Several states passed legislation preventing trans people and their families, as well as their healthcare providers relocating from other states, from being extradited. In 2022, Connecticut became the first state to implement such a law, alongside similar protections for reproductive healthcare providers and recipients. Massachusetts, California, Illinois, Minnesota, New Jersey, Maryland, and Washington, D.C. have passed similar laws.

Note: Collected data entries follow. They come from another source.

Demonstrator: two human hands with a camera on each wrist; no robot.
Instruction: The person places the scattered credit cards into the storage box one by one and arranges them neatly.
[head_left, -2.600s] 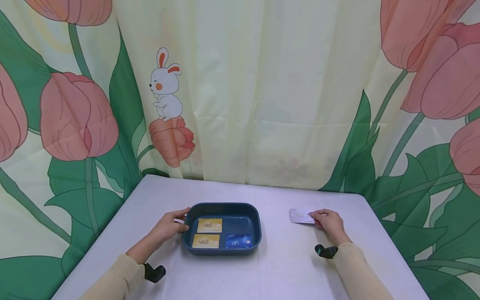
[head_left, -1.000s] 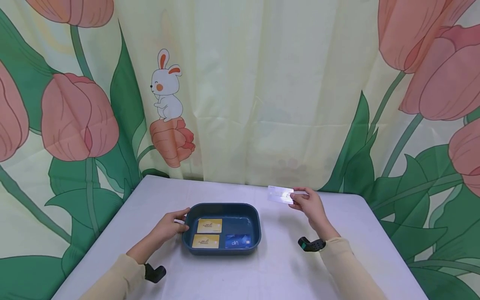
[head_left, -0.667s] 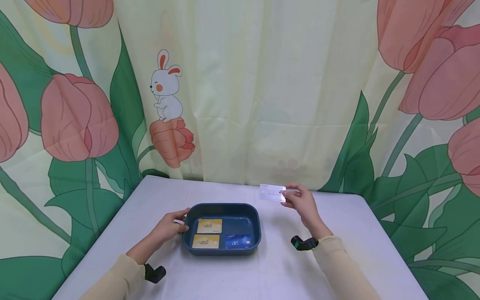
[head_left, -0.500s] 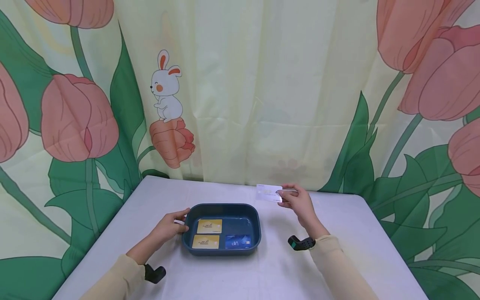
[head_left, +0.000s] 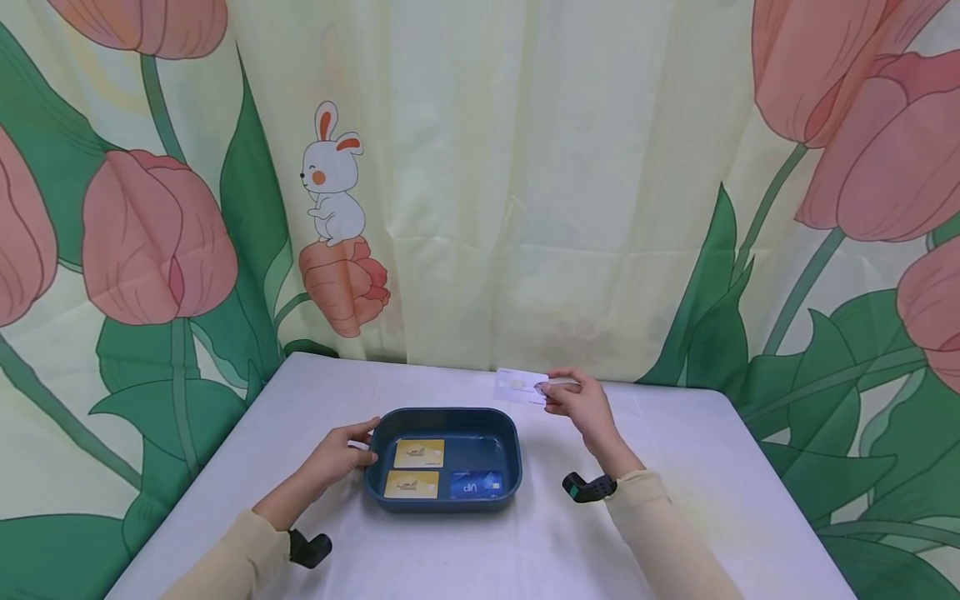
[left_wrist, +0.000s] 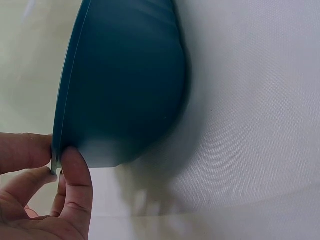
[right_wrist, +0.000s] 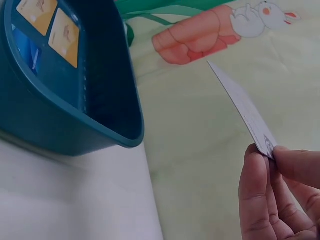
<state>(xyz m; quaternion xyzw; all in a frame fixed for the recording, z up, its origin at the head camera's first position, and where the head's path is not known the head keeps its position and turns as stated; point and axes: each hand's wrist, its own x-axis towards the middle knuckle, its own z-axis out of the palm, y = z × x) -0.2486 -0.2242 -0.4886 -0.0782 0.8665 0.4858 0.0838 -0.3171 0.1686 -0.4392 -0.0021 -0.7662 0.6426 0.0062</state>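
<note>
Cards already lie in the blue tray (head_left: 510, 433) near the table's (head_left: 675, 517) front edge: two gold cards (head_left: 419, 452) at its left side, one behind the other, and a blue card (head_left: 476, 483) at its front right, printed "VIP" as far as it can be read. By the look of it three cards are sorted and one is left. That last one, a white card (head_left: 517, 387), is pinched by one end between thumb and fingers of the right hand (head_left: 573, 404), held in the air just past the tray's far right corner; its print is too faint to read. The left hand (head_left: 337, 454) pinches the tray's left rim, thumb on the outer wall
</note>
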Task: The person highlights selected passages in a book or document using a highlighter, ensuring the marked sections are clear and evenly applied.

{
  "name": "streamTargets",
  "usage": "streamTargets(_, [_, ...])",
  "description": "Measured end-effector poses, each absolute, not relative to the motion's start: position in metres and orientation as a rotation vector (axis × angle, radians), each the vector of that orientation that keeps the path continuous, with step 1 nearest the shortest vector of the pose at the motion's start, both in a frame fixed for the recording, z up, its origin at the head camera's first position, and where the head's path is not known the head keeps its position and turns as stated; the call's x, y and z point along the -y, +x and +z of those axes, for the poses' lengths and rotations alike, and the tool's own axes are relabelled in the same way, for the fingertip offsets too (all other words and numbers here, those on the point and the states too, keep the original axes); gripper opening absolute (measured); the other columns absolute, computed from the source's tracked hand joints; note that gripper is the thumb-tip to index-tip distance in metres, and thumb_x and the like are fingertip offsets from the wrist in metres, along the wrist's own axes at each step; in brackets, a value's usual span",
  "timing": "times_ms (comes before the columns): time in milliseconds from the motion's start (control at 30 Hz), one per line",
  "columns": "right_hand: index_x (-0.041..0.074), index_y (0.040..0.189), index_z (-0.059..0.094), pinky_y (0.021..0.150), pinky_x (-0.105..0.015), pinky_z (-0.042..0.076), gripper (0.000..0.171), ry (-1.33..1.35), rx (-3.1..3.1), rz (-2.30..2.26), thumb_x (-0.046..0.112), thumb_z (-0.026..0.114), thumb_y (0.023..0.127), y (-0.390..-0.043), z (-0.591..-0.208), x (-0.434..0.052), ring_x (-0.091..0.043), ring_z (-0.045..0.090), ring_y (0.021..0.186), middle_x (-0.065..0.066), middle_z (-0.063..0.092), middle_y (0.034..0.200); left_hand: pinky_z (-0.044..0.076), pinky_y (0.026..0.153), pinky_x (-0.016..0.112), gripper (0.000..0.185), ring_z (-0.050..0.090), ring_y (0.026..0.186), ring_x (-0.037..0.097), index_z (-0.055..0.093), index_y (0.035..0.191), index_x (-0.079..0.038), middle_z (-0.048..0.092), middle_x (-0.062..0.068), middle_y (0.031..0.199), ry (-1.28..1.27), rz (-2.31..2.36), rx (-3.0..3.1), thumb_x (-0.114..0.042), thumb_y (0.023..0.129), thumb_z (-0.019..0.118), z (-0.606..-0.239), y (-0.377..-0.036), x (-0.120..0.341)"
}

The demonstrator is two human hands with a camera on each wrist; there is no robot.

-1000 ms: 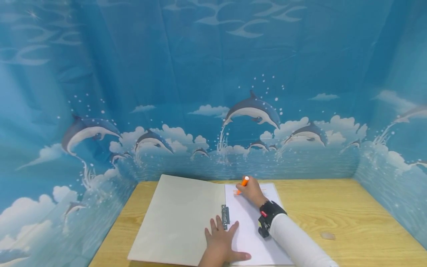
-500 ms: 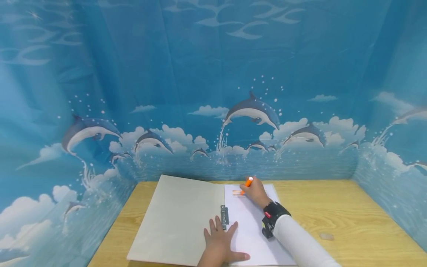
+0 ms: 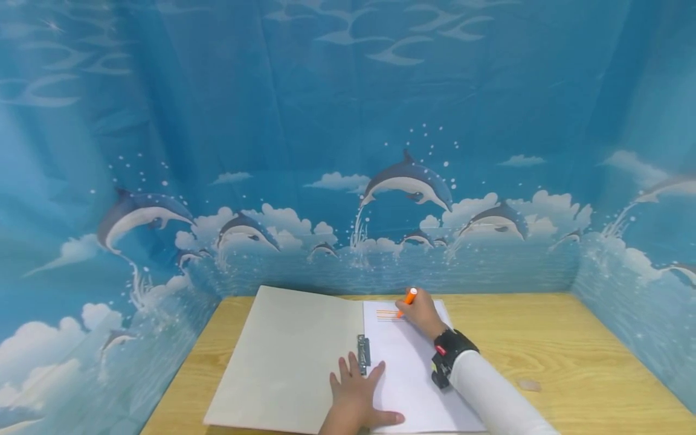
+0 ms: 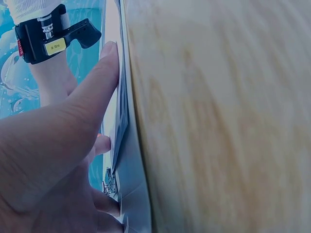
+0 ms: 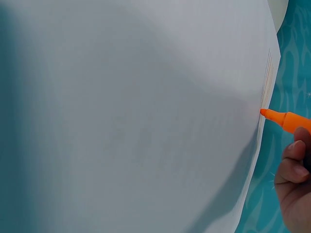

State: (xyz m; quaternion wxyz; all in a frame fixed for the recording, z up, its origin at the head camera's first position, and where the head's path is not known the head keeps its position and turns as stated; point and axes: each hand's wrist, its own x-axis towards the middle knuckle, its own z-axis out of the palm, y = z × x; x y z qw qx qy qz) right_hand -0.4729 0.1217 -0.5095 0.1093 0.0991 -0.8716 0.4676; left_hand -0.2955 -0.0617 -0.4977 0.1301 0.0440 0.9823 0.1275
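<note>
My right hand (image 3: 423, 314) pinches an orange highlighter (image 3: 408, 300) near the top of a white sheet of paper (image 3: 405, 380). In the right wrist view the orange tip of the highlighter (image 5: 291, 121) meets the paper at a group of thin lines. Orange strokes (image 3: 386, 312) lie left of the tip. With fingers spread, my left hand (image 3: 354, 396) rests across the lower part of the sheet and the inside of an open folder (image 3: 288, 362). Its fingertips are just below the folder's metal clip (image 3: 364, 351). In the left wrist view the thumb (image 4: 97, 77) lies straight along the paper.
The folder lies on a wooden table (image 3: 544, 338), its cover opened to the left. A small pale, translucent piece (image 3: 529, 385) lies on the table right of my forearm. A blue curtain (image 3: 304, 121) with dolphins stands behind and at both sides.
My right hand has slid the highlighter rightward across the lines, leaving more of the orange strokes visible at left. The left hand has stayed in place.
</note>
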Motion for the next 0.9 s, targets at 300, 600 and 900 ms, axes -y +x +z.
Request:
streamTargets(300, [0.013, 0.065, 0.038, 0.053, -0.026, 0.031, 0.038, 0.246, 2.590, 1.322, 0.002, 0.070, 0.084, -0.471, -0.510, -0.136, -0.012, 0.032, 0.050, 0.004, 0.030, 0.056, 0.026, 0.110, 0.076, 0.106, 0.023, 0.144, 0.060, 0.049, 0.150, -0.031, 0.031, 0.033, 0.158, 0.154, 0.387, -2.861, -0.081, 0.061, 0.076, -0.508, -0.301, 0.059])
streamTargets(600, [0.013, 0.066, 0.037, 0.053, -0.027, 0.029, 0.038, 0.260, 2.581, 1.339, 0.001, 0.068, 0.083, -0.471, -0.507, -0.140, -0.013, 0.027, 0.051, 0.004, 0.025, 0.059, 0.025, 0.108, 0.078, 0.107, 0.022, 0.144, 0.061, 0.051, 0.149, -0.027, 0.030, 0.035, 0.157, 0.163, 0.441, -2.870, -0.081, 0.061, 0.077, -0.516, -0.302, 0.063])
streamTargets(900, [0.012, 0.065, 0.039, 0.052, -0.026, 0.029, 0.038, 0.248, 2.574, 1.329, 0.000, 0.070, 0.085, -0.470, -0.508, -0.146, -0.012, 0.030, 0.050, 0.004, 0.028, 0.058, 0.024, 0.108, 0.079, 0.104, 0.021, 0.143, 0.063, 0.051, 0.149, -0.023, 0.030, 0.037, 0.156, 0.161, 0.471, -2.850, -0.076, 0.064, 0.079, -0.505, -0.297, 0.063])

Some trans Americans have considered claiming asylum in other countries, including European countries or Canada. However, some political analysts note that asylum applications will likely be denied, as no federal law exists restricting LGBT safety and because transgender individuals can likely move to a safer state in their own country. Others worry that potential asylum applications could overwhelm immigration systems and prevent asylum access for those from more dangerous territory.
Self-defense
The increased targeting of LGBT people by right-wing militia groups such as the Proud Boys and the Oath Keepers, has led some LGBT people, particularly in conservative states such as Texas, to stockpile and train to use weapons and gear, including AR-15 rifles and modern body armor.
Travel warnings
In May 2023, the Human Rights Campaign issued a travel advisory for the state of Florida, citing new laws targeting the LGBT community.
International
After a ten-day tour in which he met with State officials in Alabama, Florida, and California in August 2022, Victor Madrigal-Borloz, a United Nations Independent Expert on protection against violence and discrimination, warned about the erosion of LGBT rights in the United States. Madrigal-Borloz stated, "I am deeply alarmed by a widespread, profoundly negative riptide created by deliberate actions to roll back the human rights of LGBT people at state level. The evidence shows that, without exception, these actions rely on prejudiced and stigmatising views of LGBT persons, in particular transgender children and youth, and seek to leverage their lives as props for political profit."
In August 2023, the Government of Canada issued a travel warning for LGBT visitors to the United States, advising citizens to check their destination's local laws before traveling.